Try it — The data should be written out in full, exactly as it stands, and the pictures dropped.

Available data —

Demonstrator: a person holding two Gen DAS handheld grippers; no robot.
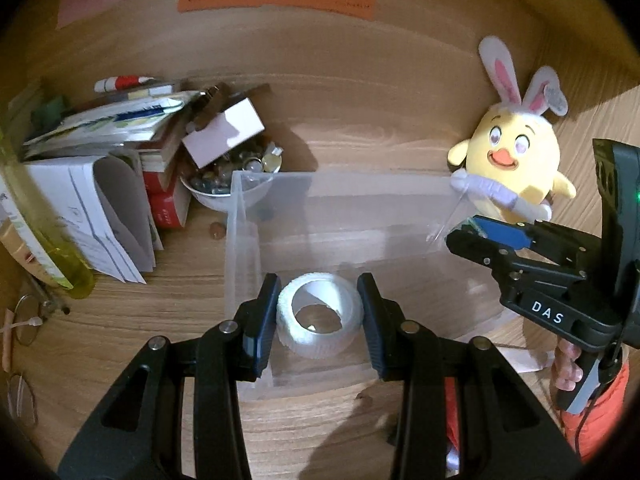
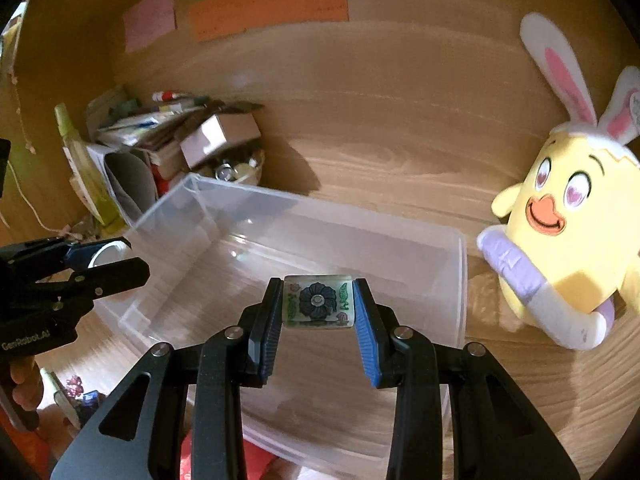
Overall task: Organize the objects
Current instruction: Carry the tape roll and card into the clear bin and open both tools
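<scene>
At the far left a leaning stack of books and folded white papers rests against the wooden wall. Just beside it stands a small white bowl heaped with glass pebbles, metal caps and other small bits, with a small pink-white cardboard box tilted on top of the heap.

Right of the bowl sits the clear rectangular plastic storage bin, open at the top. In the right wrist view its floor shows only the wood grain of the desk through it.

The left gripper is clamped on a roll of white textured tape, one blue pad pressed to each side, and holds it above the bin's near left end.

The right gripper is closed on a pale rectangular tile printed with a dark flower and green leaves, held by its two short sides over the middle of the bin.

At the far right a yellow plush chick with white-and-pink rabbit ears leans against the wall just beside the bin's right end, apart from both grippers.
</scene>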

Expected output —
Demonstrator: a person holding two Gen DAS handheld grippers; no robot.
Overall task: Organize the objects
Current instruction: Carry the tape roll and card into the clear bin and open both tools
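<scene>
At the far left a leaning stack of books and folded white papers rests against the wooden wall. Just beside it stands a small white bowl heaped with glass pebbles, metal caps and other small bits, with a small pink-white cardboard box tilted on top of the heap.

Right of the bowl sits the clear rectangular plastic storage bin, open at the top. In the right wrist view its floor shows only the wood grain of the desk through it.

The left gripper is clamped on a roll of white textured tape, one blue pad pressed to each side, and holds it above the bin's near left end.

The right gripper is closed on a pale rectangular tile printed with a dark flower and green leaves, held by its two short sides over the middle of the bin.

At the far right a yellow plush chick with white-and-pink rabbit ears leans against the wall just beside the bin's right end, apart from both grippers.
</scene>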

No part of the exercise remains unanswered.